## Dataset entries
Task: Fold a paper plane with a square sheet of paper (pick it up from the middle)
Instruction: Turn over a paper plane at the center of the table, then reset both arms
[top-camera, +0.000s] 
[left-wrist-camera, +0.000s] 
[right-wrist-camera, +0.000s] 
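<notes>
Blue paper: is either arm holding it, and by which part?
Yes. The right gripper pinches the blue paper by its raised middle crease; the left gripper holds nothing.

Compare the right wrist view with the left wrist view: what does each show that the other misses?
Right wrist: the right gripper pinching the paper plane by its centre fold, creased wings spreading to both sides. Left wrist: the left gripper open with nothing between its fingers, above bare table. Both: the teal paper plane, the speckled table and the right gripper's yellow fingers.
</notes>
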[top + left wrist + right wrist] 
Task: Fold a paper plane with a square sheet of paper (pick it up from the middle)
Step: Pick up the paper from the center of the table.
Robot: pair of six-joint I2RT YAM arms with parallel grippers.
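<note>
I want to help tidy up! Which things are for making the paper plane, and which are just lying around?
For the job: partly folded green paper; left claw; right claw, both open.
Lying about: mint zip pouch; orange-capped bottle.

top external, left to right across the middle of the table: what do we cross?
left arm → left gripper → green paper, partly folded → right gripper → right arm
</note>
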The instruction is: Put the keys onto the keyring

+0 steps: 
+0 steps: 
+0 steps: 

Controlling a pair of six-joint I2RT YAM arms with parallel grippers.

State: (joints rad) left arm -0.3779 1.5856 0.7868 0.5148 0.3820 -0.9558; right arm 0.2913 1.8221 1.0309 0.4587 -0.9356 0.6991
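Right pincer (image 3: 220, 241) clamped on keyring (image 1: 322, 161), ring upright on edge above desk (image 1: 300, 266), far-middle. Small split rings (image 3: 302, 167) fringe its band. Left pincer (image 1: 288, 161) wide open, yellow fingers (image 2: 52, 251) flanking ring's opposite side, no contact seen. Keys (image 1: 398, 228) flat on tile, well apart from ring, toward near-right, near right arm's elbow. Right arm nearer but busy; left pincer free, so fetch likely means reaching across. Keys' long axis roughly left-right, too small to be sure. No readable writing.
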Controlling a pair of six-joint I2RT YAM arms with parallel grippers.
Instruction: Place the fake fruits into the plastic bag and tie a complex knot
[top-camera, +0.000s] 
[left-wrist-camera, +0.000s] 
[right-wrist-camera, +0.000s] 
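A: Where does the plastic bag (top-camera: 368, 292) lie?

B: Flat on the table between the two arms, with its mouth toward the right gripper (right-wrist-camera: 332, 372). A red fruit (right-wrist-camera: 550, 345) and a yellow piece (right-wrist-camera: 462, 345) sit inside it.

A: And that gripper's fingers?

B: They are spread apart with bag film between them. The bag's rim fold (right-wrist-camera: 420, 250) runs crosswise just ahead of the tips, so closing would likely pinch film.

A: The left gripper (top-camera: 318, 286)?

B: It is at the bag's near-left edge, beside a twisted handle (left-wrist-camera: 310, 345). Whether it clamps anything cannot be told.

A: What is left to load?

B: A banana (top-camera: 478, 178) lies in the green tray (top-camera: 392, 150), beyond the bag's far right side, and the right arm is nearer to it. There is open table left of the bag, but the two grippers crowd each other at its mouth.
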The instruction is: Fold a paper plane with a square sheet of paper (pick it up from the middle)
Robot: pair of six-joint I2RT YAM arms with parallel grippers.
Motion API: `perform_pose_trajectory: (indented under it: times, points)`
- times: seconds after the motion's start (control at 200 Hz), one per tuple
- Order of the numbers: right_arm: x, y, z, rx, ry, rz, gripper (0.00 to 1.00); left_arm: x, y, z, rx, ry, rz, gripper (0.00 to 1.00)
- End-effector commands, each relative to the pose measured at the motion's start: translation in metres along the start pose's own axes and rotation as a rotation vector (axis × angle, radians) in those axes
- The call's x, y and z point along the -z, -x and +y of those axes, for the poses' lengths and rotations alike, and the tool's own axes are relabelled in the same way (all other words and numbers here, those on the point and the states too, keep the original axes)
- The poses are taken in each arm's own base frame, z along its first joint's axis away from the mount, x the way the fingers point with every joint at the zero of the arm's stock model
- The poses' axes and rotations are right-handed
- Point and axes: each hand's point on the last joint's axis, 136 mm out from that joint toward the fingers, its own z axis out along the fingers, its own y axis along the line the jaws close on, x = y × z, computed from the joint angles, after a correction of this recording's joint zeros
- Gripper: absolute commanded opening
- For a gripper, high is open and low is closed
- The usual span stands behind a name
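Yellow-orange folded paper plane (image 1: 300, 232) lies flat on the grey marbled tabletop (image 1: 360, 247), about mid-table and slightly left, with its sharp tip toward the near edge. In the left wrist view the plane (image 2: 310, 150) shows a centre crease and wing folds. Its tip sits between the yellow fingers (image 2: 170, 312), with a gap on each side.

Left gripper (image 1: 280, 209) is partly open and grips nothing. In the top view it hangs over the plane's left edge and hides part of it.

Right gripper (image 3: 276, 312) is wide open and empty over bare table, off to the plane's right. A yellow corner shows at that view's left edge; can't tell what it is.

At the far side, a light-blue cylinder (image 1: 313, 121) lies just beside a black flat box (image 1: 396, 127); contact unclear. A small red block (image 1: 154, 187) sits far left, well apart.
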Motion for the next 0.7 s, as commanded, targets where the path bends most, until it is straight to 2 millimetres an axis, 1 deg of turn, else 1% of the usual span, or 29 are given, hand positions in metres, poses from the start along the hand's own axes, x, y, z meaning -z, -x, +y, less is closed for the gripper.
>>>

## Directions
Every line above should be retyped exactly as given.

## Written solution
Task: Fold a paper plane with a square sheet of paper (pick it up from the middle)
Instruction: Turn over a paper plane at the center of the table, then reset both arms
[top-camera, +0.000s] 
[left-wrist-camera, +0.000s] 
[right-wrist-camera, +0.000s] 
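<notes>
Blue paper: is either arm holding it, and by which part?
Yes. The right gripper pinches the blue paper by its raised middle crease; the left gripper holds nothing.

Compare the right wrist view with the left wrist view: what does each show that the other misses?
Right wrist: the right gripper pinching the paper plane by its centre fold, creased wings spreading to both sides. Left wrist: the left gripper open with nothing between its fingers, above bare table. Both: the teal paper plane, the speckled table and the right gripper's yellow fingers.
</notes>
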[top + left wrist + right wrist] 
Task: Fold a paper plane with a square sheet of paper (pick it up from the middle)
Step: Pick up the paper from the center of the table.
Robot: pair of six-joint I2RT YAM arms with parallel grippers.
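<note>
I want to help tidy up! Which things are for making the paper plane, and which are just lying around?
For the job: partly folded green paper; left claw; right claw, both open.
Lying about: mint zip pouch; orange-capped bottle.

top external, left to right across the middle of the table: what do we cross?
left arm → left gripper → green paper, partly folded → right gripper → right arm
</note>
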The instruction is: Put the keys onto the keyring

+0 steps: 
+0 steps: 
+0 steps: 

Controlling a pair of six-joint I2RT YAM arms with parallel grippers.

State: (joints rad) left arm -0.3779 1.5856 0.7868 0.5148 0.3820 -0.9558; right arm 0.2913 1.8221 1.0309 0.4587 -0.9356 0.6991
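Right pincer (image 3: 220, 241) clamped on keyring (image 1: 322, 161), ring upright on edge above desk (image 1: 300, 266), far-middle. Small split rings (image 3: 302, 167) fringe its band. Left pincer (image 1: 288, 161) wide open, yellow fingers (image 2: 52, 251) flanking ring's opposite side, no contact seen. Keys (image 1: 398, 228) flat on tile, well apart from ring, toward near-right, near right arm's elbow. Right arm nearer but busy; left pincer free, so fetch likely means reaching across. Keys' long axis roughly left-right, too small to be sure. No readable writing.
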Controlling a pair of six-joint I2RT YAM arms with parallel grippers.
Instruction: Place the fake fruits into the plastic bag and tie a complex knot
[top-camera, +0.000s] 
[left-wrist-camera, +0.000s] 
[right-wrist-camera, +0.000s] 
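A: Where does the plastic bag (top-camera: 368, 292) lie?

B: Flat on the table between the two arms, with its mouth toward the right gripper (right-wrist-camera: 332, 372). A red fruit (right-wrist-camera: 550, 345) and a yellow piece (right-wrist-camera: 462, 345) sit inside it.

A: And that gripper's fingers?

B: They are spread apart with bag film between them. The bag's rim fold (right-wrist-camera: 420, 250) runs crosswise just ahead of the tips, so closing would likely pinch film.

A: The left gripper (top-camera: 318, 286)?

B: It is at the bag's near-left edge, beside a twisted handle (left-wrist-camera: 310, 345). Whether it clamps anything cannot be told.

A: What is left to load?

B: A banana (top-camera: 478, 178) lies in the green tray (top-camera: 392, 150), beyond the bag's far right side, and the right arm is nearer to it. There is open table left of the bag, but the two grippers crowd each other at its mouth.
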The instruction is: Fold a paper plane with a square sheet of paper (pick it up from the middle)
Robot: pair of six-joint I2RT YAM arms with parallel grippers.
Motion API: `perform_pose_trajectory: (indented under it: times, points)`
- times: seconds after the motion's start (control at 200 Hz), one per tuple
- Order of the numbers: right_arm: x, y, z, rx, ry, rz, gripper (0.00 to 1.00); left_arm: x, y, z, rx, ry, rz, gripper (0.00 to 1.00)
- End-effector commands, each relative to the pose measured at the motion's start: translation in metres along the start pose's own axes and rotation as a rotation vector (axis × angle, radians) in those axes
- The call's x, y and z point along the -z, -x and +y of those axes, for the poses' lengths and rotations alike, and the tool's own axes are relabelled in the same way (all other words and numbers here, those on the point and the states too, keep the original axes)
- The poses are taken in each arm's own base frame, z along its first joint's axis away from the mount, x the way the fingers point with every joint at the zero of the arm's stock model
- The poses' axes and rotations are right-handed
- Point and axes: each hand's point on the last joint's axis, 136 mm out from that joint toward the fingers, its own z axis out along the fingers, its own y axis along the line the jaws close on, x = y × z, computed from the joint angles, after a correction of this recording's joint zeros
- Gripper: absolute commanded opening
- For a gripper, high is open and low is closed
- The usual span stands behind a name
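Yellow-orange folded paper plane (image 1: 300, 232) lies flat on the grey marbled tabletop (image 1: 360, 247), about mid-table and slightly left, with its sharp tip toward the near edge. In the left wrist view the plane (image 2: 310, 150) shows a centre crease and wing folds. Its tip sits between the yellow fingers (image 2: 170, 312), with a gap on each side.

Left gripper (image 1: 280, 209) is partly open and grips nothing. In the top view it hangs over the plane's left edge and hides part of it.

Right gripper (image 3: 276, 312) is wide open and empty over bare table, off to the plane's right. A yellow corner shows at that view's left edge; can't tell what it is.

At the far side, a light-blue cylinder (image 1: 313, 121) lies just beside a black flat box (image 1: 396, 127); contact unclear. A small red block (image 1: 154, 187) sits far left, well apart.
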Motion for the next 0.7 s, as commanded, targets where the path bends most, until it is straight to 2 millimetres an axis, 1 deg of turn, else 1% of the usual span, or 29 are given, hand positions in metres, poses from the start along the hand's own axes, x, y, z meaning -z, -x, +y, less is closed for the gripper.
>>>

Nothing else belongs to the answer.